For each unknown item, HiveGuard collects responses from multiple visitors. When enough responses accumulate:

  1. Count responses by answer value
  2. Compute the fraction that agree on the most common answer
  3. If agreement >= consensus_threshold, finalize the label

Example with consensus_threshold = 0.6:

ItemResponsesAgreementResult
cat.jpgyes, yes, yes, no3/4 = 0.75✓ Label: “yes”
dog.jpgyes, no, yes, no2/4 = 0.50✗ Not enough agreement

Items that don’t reach consensus are re-queued for more solvers.

Consensus threshold

consensus_threshold (0.0–1.0) controls how much solver agreement is required. Default: 0.6.
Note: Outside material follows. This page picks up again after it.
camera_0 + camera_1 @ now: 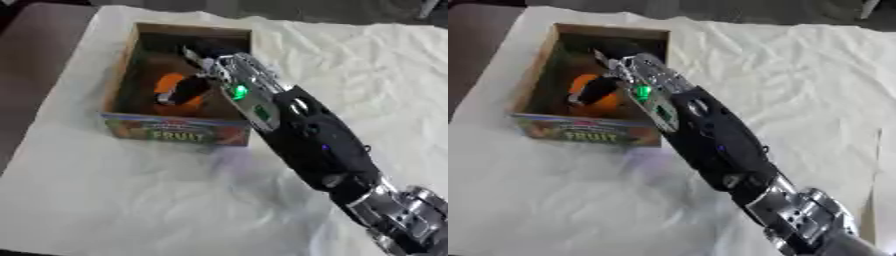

  • Higher threshold → more agreement required → higher-quality labels, but slower (more solvers needed)
  • Lower threshold → labels finalize faster, but may be noisier

Change it via:

Terminal window
hiveguard config set --consensus-threshold 0.75

Re-validation

Labels that were previously finalized can be re-queued for re-scoring if new information suggests the label is stale or contested. See Re-validation.

Label confidence

Once a label is finalized, it gets a confidence score equal to the agreement fraction. This is useful when exporting:

Terminal window
# Only use labels with 90%+ agreement
hiveguard labels export --fmt jsonl | \
jq -c 'select(.confidence >= 0.9)'

Outlier rejection

Responses that are statistical outliers (e.g., one solver who always answers differently from everyone else) may be down-weighted. This reduces the influence of careless or adversarial solvers.